▶ _EXERCISE PROMPT_: Only certain lines below are wanted: those starting at the line containing "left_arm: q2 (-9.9" and ending at the line containing "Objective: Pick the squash", both included, each retyped exactly.

▶ _TASK MATERIAL_:
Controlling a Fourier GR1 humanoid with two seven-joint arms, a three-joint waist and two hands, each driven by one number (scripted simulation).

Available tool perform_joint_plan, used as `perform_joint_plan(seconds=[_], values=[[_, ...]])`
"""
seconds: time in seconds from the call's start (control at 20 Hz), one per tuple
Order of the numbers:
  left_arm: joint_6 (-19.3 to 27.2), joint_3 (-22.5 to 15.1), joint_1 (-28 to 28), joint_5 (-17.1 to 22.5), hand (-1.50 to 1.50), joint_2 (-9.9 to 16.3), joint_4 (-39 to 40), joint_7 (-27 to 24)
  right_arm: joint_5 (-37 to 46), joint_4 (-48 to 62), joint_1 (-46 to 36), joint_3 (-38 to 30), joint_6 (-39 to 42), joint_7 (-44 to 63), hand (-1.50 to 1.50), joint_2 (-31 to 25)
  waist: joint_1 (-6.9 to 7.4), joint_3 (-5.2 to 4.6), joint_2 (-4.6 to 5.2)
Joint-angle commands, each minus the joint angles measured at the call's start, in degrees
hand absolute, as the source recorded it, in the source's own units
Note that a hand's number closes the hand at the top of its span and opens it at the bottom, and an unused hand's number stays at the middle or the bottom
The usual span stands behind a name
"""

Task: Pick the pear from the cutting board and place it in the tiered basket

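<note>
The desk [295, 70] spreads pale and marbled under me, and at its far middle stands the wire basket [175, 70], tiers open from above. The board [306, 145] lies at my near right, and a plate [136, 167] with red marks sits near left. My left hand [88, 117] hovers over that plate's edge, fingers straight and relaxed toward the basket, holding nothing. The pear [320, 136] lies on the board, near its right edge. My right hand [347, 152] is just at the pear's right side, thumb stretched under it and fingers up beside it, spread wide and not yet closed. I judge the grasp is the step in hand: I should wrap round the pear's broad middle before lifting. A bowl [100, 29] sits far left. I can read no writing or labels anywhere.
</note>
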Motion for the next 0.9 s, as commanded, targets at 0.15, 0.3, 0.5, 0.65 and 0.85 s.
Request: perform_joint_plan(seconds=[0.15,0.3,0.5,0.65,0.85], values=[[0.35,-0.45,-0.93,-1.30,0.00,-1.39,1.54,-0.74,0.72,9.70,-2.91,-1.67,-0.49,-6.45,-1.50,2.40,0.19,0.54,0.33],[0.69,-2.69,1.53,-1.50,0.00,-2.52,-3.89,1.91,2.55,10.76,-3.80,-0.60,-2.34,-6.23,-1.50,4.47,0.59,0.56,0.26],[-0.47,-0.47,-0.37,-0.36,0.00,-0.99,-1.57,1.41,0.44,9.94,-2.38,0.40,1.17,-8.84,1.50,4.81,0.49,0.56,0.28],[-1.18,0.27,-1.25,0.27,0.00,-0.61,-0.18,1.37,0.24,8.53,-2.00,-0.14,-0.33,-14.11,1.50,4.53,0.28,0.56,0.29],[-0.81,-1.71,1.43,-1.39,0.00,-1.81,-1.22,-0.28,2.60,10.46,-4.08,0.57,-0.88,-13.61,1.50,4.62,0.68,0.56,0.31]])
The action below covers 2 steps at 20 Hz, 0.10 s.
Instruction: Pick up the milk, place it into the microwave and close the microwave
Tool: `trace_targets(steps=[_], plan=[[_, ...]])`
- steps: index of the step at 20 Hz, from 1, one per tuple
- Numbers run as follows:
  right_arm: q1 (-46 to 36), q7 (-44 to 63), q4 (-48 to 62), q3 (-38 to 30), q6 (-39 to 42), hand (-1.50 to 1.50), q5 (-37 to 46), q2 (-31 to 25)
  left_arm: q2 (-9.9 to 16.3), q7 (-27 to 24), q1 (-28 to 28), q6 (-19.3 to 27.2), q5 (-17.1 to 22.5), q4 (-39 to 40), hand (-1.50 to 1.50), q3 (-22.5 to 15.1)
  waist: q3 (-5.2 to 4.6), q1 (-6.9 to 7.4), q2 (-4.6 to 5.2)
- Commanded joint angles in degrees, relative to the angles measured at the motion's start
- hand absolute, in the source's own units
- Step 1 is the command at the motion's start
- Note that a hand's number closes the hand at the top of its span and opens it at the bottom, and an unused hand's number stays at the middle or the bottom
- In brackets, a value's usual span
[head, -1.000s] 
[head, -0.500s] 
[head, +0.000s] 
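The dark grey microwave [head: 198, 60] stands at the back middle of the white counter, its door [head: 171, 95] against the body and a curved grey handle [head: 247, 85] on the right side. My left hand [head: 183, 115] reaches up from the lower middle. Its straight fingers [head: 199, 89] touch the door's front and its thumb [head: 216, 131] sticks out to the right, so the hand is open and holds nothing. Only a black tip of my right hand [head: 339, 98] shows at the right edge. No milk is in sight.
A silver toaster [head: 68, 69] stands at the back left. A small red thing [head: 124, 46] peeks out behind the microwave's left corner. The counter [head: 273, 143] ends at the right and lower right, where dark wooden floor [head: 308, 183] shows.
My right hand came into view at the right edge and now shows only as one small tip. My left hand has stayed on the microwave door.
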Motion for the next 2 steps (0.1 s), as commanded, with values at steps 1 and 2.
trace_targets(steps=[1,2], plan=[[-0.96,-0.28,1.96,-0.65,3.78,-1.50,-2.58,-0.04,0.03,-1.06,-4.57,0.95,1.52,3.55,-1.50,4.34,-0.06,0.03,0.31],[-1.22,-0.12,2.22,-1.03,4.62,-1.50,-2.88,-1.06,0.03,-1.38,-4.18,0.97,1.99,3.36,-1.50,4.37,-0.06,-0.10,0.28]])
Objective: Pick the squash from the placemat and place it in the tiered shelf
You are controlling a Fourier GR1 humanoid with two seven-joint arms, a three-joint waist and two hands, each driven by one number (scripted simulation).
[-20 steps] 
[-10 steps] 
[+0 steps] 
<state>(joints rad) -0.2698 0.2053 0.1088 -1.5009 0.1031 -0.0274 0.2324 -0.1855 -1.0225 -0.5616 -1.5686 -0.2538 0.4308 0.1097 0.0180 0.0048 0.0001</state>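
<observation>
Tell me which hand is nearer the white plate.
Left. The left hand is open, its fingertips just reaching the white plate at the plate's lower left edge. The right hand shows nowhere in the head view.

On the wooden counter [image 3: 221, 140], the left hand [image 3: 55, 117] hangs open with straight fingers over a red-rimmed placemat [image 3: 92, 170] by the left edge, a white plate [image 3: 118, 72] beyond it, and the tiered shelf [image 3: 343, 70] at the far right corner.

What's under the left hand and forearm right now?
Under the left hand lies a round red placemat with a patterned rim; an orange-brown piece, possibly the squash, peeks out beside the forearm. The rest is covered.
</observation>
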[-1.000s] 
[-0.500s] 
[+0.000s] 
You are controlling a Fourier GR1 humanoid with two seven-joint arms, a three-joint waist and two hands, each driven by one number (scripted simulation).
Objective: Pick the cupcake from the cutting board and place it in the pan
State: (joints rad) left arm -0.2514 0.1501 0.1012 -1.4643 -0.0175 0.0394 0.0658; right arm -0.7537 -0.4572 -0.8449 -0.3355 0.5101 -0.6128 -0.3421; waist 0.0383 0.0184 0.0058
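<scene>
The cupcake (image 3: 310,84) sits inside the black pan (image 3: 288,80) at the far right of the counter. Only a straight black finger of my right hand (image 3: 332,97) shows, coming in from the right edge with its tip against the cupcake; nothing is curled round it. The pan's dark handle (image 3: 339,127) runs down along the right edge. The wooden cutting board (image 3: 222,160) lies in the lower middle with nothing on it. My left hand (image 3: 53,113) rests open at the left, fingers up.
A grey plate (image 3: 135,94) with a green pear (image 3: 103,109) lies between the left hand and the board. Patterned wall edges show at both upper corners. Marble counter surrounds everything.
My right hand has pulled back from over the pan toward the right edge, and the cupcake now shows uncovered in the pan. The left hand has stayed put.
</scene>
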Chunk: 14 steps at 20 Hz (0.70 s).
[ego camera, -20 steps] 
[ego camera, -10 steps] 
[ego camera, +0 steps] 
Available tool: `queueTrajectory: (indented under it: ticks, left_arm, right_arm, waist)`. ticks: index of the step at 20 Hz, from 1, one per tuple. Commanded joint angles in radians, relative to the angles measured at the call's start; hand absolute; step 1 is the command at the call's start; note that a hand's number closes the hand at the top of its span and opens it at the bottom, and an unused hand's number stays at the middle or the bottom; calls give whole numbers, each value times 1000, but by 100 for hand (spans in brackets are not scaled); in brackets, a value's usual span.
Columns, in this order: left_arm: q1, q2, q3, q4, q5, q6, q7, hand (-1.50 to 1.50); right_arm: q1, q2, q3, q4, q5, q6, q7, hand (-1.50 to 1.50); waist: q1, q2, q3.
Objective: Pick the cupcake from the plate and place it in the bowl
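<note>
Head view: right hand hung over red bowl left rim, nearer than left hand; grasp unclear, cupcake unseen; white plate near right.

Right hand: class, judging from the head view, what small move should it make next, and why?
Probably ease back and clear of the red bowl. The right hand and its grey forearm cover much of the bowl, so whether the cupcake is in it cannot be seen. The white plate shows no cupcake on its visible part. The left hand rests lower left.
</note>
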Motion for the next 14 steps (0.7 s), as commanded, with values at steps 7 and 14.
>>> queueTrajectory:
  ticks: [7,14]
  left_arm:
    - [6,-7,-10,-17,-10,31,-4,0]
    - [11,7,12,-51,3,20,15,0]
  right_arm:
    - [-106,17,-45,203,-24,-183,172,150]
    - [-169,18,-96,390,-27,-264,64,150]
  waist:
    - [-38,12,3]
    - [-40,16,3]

▶ _ANSWER FOR THE TASK_:
  left_arm: q2 (-9.9 to 16.3), q7 (-27 to 24), q1 (-28 to 28), q6 (-19.3 to 27.2), q5 (-17.1 to 22.5), q4 (-39 to 40), hand (-1.50 to 1.50), q3 (-22.5 to 15.1)
  waist: q3 (-5.2 to 4.6), q1 (-6.9 to 7.4), q2 (-4.6 to 5.2)
- Commanded joint angles in degrees, relative to the angles measured at the motion's start
- hand absolute, in the source's own units
- Step 1 is the command at the motion's start
- Note that a hand's number closes the hand at the top of its span and opens it at the bottom, and an unused hand's number stays at the middle or the bottom
- In brackets, a value's usual span
[head, -1.000s] 
[head, -0.500s] 
[head, +0.000s] 
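The dark grey microwave [head: 198, 60] stands at the back middle of the white counter, its door [head: 171, 95] against the body and a curved grey handle [head: 247, 85] on the right side. My left hand [head: 183, 115] reaches up from the lower middle. Its straight fingers [head: 199, 89] touch the door's front and its thumb [head: 216, 131] sticks out to the right, so the hand is open and holds nothing. Only a black tip of my right hand [head: 339, 98] shows at the right edge. No milk is in sight.
A silver toaster [head: 68, 69] stands at the back left. A small red thing [head: 124, 46] peeks out behind the microwave's left corner. The counter [head: 273, 143] ends at the right and lower right, where dark wooden floor [head: 308, 183] shows.
My right hand came into view at the right edge and now shows only as one small tip. My left hand has stayed on the microwave door.
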Motion for the next 2 steps (0.1 s), as commanded, with values at steps 1 and 2.
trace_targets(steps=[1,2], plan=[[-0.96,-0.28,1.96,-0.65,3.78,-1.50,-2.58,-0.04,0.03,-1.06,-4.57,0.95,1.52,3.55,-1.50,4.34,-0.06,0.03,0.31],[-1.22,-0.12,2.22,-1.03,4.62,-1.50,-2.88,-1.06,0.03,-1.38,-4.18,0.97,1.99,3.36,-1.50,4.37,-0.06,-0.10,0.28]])
Objective: Pick the squash from the placemat and place it in the tiered shelf

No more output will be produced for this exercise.